A outra metade moderna

O que dizer de nossa democracia findo o pleito de agora? A constatação geral é óbvia: a democracia brasileira encontra-se nitidamente numa situação de fadiga. A maior expressão desse problema está nos resultado das urnas – numa nova safra de eleitos pouco inclinada às virtudes democráticas. O quadro torna-se ainda mais preocupante porque se passa, justamente, no momento em que a Carta de 88 comemora três décadas. O que faltou à democracia brasileira para que chegasse num estado em que sua funcionalidade está ameaçada? Afinal, uma boa medida de robustez de uma sociedade aberta está em evitar que espíritos contrários à sua filosofia cheguem ao poder.

Um ensaio de resposta consiste em explorarmos algumas das linhas interpretativas de cultura política. O fato é que nossa história política tem sido ditada por um padrão de comportamento patrimonial que, marcado pela indistinção de papéis entre o público e o privado, se constrói por meio de uma relação tutelar com a sociedade; culminando em estruturas estatais propensas à captura por grupos de interesse. Assim, a regra do patrimonialismo é o enfraquecimento consistente daquilo que uma democracia visa fortalecer, ou seja, processos políticos públicos igualitários.

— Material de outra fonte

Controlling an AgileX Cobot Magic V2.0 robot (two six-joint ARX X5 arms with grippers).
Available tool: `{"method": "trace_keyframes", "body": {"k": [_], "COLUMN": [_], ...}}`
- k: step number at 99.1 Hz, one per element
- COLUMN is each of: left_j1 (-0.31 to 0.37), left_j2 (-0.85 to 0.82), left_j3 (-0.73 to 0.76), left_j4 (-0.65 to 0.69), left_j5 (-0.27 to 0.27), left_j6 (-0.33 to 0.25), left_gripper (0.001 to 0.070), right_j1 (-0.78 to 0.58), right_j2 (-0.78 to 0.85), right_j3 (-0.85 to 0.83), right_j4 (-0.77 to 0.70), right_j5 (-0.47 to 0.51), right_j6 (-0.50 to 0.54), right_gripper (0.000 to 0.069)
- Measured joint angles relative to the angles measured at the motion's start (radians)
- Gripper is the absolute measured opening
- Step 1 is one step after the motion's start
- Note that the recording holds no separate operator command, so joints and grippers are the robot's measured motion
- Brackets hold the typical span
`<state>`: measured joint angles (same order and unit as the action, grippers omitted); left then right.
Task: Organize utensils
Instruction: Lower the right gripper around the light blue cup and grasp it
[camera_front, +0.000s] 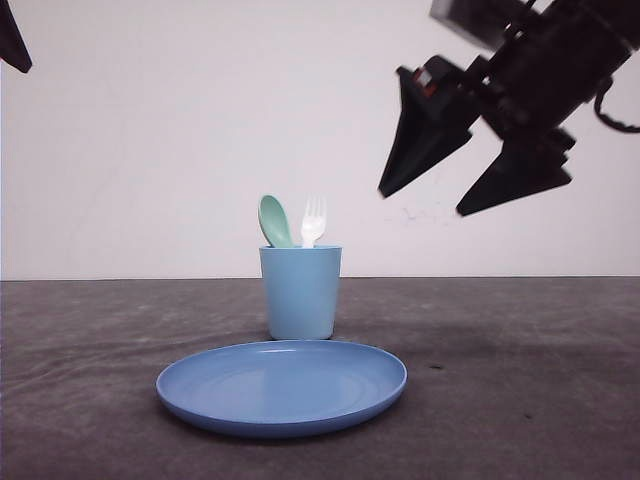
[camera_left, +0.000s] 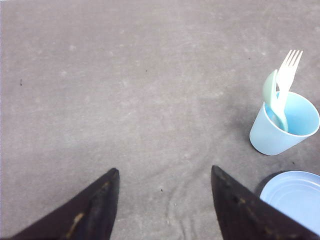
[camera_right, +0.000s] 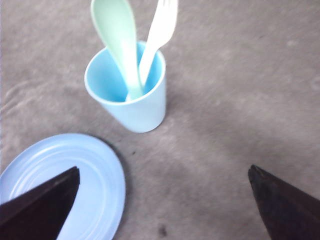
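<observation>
1. Looking forward over the counter (camera_front: 520, 400), the front view has the mint-green plastic spoon with a rounded bowl (camera_front: 274, 221) and the small white plastic fork with four tines (camera_front: 313, 220) standing together, heads up, in the light blue plastic cup (camera_front: 300, 292). The cup sits upright just behind the round blue plastic plate (camera_front: 282, 385), which lies bare. The right hand (camera_front: 470, 165) hangs high in the air, well apart from the cup and off to its right, its two dark fingers spread wide with nothing between them. A dark corner of the left arm (camera_front: 12, 40) peeks in at the upper left edge.

2. Turning to the left wrist view, the left hand (camera_left: 164, 200) hovers above bare grey counter, fingers parted wide and empty, touching nothing. Cup, spoon and fork stand well off to one side, with the plate's rim beside them.

3. Seen from the right wrist, the right hand's fingers (camera_right: 42, 202) are open wide, and the cup lies ahead with the spoon leaning against its rim beside the fork, handles down inside.

4. Both utensils sit in the cup, so I judge the sorting done or nearly so. If so, the next move asks only that both arms draw clear without knocking the cup.
</observation>
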<state>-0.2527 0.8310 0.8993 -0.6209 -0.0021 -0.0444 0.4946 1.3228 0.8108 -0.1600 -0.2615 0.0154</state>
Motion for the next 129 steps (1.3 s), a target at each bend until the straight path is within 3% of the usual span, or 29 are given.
{"method": "trace_keyframes", "body": {"k": [25, 61, 105, 129], "left_j1": [0.0, 0.0, 0.0, 0.0], "left_j2": [0.0, 0.0, 0.0, 0.0], "left_j3": [0.0, 0.0, 0.0, 0.0], "left_j4": [0.0, 0.001, 0.001, 0.003], "left_j5": [0.0, 0.0, 0.001, 0.001], "left_j6": [0.0, 0.0, 0.0, 0.0], "left_gripper": [0.0351, 0.0351, 0.0351, 0.0351], "right_j1": [0.076, 0.086, 0.088, 0.097], "right_j2": [0.156, 0.378, 0.541, 0.551], "right_j3": [0.0, 0.022, 0.212, 0.221], "right_j4": [0.182, 0.441, 0.457, 0.457], "right_j5": [0.0, -0.004, -0.008, -0.016], "right_j6": [0.015, 0.047, 0.071, 0.071], "right_gripper": [0.0681, 0.0681, 0.0681, 0.0662]}}
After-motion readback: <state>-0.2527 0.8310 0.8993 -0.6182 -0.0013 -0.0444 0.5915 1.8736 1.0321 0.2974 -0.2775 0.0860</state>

Num contexto turbulento, onde o sistema político é disfuncional – expresso em um Estado extrativista – conjugado a uma crise econômica sem precedente e aliada a uma persistente tradição autoritária, a tendência é que a democracia acabe sendo vista como a principal fonte de problemas. A perspectiva só piora quando a democracia se torna uma propriedade de um determinado grupo político. O grande erro da esquerda é um exemplo do que Hayek chamava de “a vaidade fatal”: de que somente um partido conhecia a estrada da verdade até a democracia. O regime acaba se confundindo com o partido, e a solução para a crise termina por não ser democrática.

Com isso se esquece o que só uma democracia pode fazer. O controle inflacionário não é outra coisa senão obra e graça do respaldo legítimo que a população conferiu, primeiro por manifestações populares, e depois pelo voto, aos governos civis para prover soluções àquilo que mais lhe afligia. E que, ao desembocar no Plano Real, não apenas estabilizou a economia, mas se destacou por garantir acesso a direitos econômicos, até então tolhidos pelo drama hiperinflacionário; destravando todo um novo patamar na relação entre Estado e sociedade. No entanto, no Brasil da última década, certos partidos ao pretenderam maiores que a própria sociedade, perdendo de vista o ímpeto pela reforma, contribuíram para a escalada do status quo patrimonialista.

Com efeito estamos presos a uma oscilatória populista. Em que os extremos da esquerda e da direita se revezam na busca por salvadores da pátria e se tornam a linguagem comum da política. A esquerda tende a se socorrer na utopia inscrita nas Leis da História. Já a direita se alivia das agruras da modernidade recorrendo ao bosque sagrado da inocência perdida.

Nesse sentido, nossa democracia se ressente da ausência de sua outra metade moderna: o liberalismo. Pois, como observou Bobbio, o liberalismo não só é compatível com a democracia, e esta, também, tende a evoluir para o Estado liberal, tanto quanto este singra na direção democrática. Porque na fórmula das democracias liberais, a soberania popular só é plenamente realizável pelo maior número de cidadãos envolvidos no processo decisório; mas para que isso aconteça, é necessário assegurar um amplo leque de liberdades, que definem a primazia do Estado liberal, de modo que a participação dos indivíduos nas decisões coletivas não possam ser reduzidas ou suprimidas face ao arbítrio dos governantes.

Por isso necessitamos de um espírito liberal-democrático mais abrangente. E a melhor maneira de consegui-lo é democratizar o acesso à competição política. Se possível alavancando-a no cerne de uma moldura valorativa onde a participação na sociedade seja vista como indispensável à realização individual. Afinal, a democracia só pode viver à luz de democratas. Para tal, ao ampliarmos as chances de representação, facultamos uma seleção de que ideias devem sobreviver e evitando que as piores sigam em frente; sendo que as que ficam daquelas não respondem a um plano racional, mas resultam de um jogo de ensaio e erro em meio ao acaso e necessidade do processo histórico. Em suma, qualquer que seja o problema brasileiro, não se poderá fugir dessa guia-mestra que se cinge na natureza interdependente entre liberalismo e democracia – pois só nessa se realiza a verdadeira promessa da política moderna que determinam as condições de liberdade.